WHAT IS REQUIRED: In the data below, find every line with the word "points" and copy it.

Collected data
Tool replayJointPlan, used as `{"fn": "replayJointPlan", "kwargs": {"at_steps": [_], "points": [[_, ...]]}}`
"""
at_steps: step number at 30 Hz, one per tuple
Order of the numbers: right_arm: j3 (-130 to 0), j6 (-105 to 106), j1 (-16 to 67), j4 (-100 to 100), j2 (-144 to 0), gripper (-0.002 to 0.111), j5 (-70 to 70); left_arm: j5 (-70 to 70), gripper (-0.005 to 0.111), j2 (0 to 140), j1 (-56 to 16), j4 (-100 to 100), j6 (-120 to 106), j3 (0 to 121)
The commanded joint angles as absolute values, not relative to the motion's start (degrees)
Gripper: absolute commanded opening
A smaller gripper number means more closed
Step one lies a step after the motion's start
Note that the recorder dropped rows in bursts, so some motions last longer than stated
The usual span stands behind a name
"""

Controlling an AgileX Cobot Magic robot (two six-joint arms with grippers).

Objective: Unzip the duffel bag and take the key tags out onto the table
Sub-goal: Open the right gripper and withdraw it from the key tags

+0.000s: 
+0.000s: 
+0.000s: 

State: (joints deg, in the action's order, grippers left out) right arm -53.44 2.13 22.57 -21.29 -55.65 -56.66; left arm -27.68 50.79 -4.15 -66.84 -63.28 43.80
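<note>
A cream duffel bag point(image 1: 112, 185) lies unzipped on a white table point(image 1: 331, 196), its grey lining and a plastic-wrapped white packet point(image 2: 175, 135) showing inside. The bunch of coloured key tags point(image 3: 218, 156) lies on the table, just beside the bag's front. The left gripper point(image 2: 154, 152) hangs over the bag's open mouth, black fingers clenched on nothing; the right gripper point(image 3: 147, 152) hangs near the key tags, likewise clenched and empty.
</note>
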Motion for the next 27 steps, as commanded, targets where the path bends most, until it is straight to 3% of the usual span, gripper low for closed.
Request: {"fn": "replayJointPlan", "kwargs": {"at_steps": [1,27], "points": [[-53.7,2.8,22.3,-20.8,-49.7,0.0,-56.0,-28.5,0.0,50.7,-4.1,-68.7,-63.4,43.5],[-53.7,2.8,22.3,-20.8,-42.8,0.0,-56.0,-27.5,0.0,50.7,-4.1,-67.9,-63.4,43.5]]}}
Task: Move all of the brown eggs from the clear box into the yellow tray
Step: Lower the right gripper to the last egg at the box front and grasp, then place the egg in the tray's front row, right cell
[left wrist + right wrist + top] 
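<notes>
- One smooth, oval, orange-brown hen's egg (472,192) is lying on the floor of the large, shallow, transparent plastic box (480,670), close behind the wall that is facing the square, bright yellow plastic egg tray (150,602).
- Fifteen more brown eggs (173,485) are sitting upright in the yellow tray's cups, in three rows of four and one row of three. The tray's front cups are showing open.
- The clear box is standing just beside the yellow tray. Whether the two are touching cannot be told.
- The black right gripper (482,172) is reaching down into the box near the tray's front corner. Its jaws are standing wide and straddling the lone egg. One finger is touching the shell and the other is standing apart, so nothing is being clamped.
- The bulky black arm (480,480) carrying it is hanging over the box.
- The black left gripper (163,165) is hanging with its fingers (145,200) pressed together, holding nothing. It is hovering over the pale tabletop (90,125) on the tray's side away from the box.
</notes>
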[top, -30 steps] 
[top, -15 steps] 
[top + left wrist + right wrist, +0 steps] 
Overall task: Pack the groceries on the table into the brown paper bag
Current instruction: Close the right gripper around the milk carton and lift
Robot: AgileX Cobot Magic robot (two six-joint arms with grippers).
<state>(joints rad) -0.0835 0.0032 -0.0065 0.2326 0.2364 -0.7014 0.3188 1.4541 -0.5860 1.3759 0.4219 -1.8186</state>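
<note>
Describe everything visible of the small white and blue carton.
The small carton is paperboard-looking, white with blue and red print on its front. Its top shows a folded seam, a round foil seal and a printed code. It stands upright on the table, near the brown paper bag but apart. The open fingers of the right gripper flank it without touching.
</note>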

RESPONSE AREA:
Tool replayJointPlan, used as `{"fn": "replayJointPlan", "kwargs": {"at_steps": [_], "points": [[_, ...]]}}`
Request: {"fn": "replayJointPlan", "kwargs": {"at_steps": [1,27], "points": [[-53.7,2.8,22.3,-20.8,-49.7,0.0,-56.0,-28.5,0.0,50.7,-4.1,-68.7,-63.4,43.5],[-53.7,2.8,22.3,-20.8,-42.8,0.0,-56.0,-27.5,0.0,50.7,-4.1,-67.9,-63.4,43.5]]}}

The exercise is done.